The Hill cipher teaches a crucial lesson: algebraic structure that makes a cipher elegant also makes it breakable. The linearity that allows efficient encryption also allows efficient cryptanalysis. This tension between structure and security is a recurring theme throughout modern cryptography.

7.2 Formal Definitions#

Definition 7.1 (Hill Cipher)

Let \(n \geq 1\) be the block size and let \(K\) be an invertible \(n \times n\) matrix over \(\mathbb{Z}_{26}\). The Hill cipher encrypts a plaintext block \(\mathbf{m} = (m_1, \ldots, m_n)^T \in \mathbb{Z}_{26}^n\) as:

\[ \mathbf{c} = K \cdot \mathbf{m} \pmod{26}\]

Decryption is performed using the modular inverse:

\[ \mathbf{m} = K^{-1} \cdot \mathbf{c} \pmod{26}\]

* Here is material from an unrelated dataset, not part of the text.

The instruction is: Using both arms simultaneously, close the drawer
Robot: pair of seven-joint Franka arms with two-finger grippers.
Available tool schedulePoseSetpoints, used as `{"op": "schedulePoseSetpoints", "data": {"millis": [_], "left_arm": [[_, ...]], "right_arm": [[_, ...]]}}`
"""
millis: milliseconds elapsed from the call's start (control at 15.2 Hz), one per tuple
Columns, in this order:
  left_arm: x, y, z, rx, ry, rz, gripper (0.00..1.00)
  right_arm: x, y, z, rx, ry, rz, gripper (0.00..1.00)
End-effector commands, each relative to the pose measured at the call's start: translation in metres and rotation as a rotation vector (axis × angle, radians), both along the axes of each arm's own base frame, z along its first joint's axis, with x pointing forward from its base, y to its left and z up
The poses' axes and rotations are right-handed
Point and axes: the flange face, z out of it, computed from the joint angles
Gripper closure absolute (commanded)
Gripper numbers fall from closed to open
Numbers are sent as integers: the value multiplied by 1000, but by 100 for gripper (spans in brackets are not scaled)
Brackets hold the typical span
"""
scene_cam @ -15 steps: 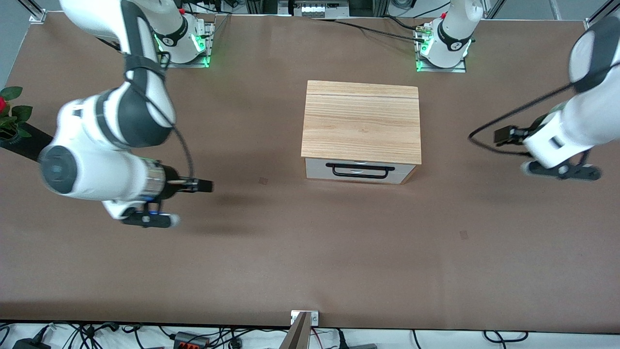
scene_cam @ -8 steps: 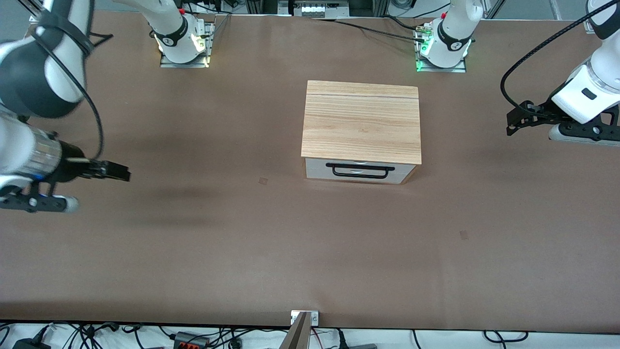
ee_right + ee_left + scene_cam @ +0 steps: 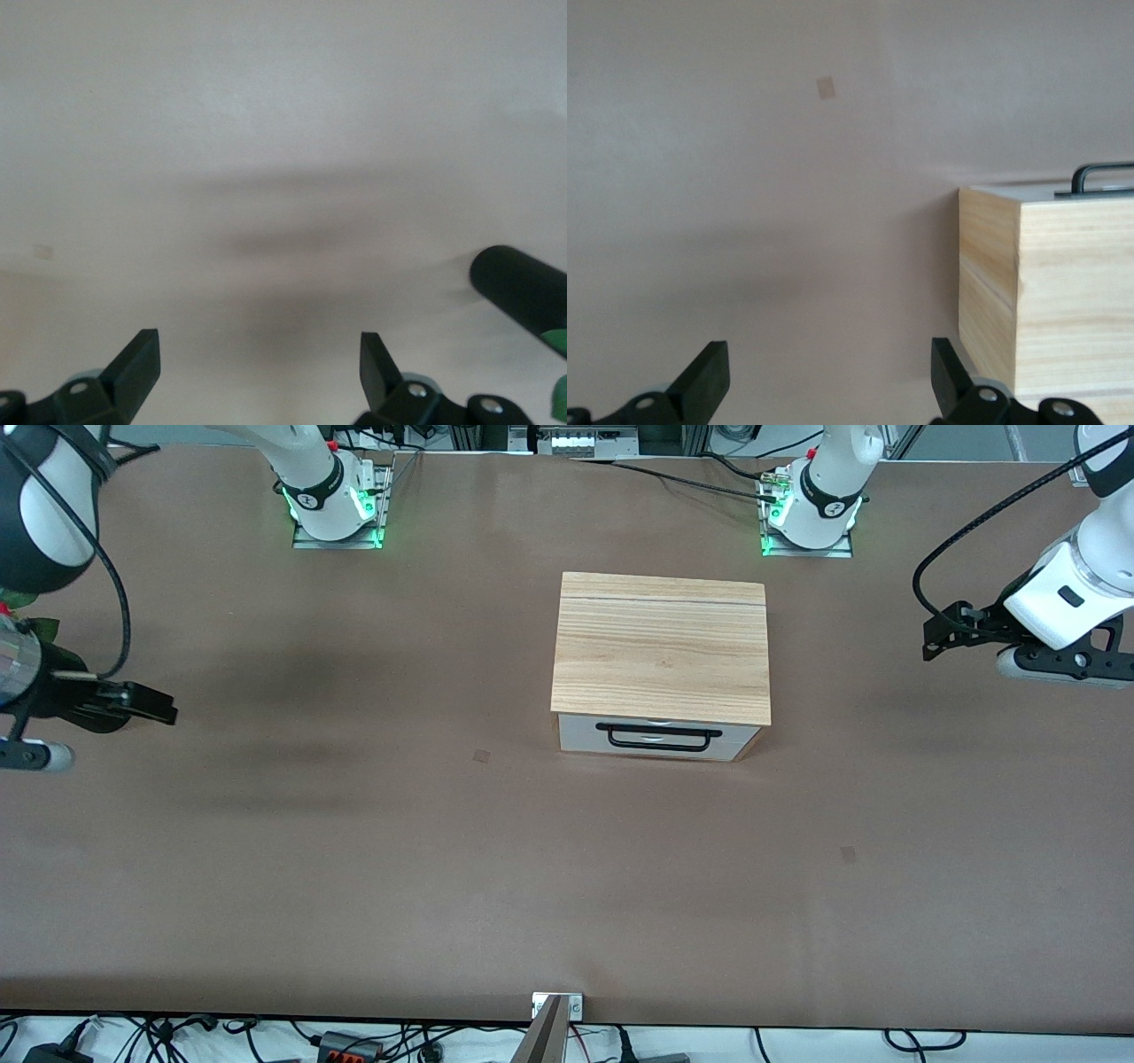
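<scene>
The oak-grain box stands mid-table. The drawer faces the front camera; its white front and black bar handle lie about flush with the box, and no wood-brown inside shows. My right gripper is open and empty over the table at the right arm's end, far from the box. My left gripper is open and empty over the left arm's end. In the left wrist view the box's side and the handle show past my open gripper. In the right wrist view the gripper is over bare table.
A potted plant stands at the table's edge by the right arm; a black cylinder shows in the right wrist view. Small tape squares mark the brown table. The arm bases stand along the table's edge.
Both arms have swung away from the box toward their own ends of the table. The right gripper moved a long way outward. The drawer has not moved.
</scene>
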Motion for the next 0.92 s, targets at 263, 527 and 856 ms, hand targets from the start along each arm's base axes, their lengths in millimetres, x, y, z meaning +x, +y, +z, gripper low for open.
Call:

Each letter is mapped to an integer: \(a \mapsto 0, b \mapsto 1, \ldots, z \mapsto 25\).

Definition 7.2 (Invertibility over \(\mathbb{Z}_{26}\))

A matrix \(K\) is invertible modulo 26 if and only if

\[ \gcd(\det(K), 26) = 1\]

Since \(26 = 2 \times 13\), the determinant must be coprime to both 2 and 13. Equivalently, \(\det(K) \pmod{26}\) must be one of \(\{1, 3, 5, 7, 9, 11, 15, 17, 19, 21, 23, 25\}\) — there are 12 valid values out of 26.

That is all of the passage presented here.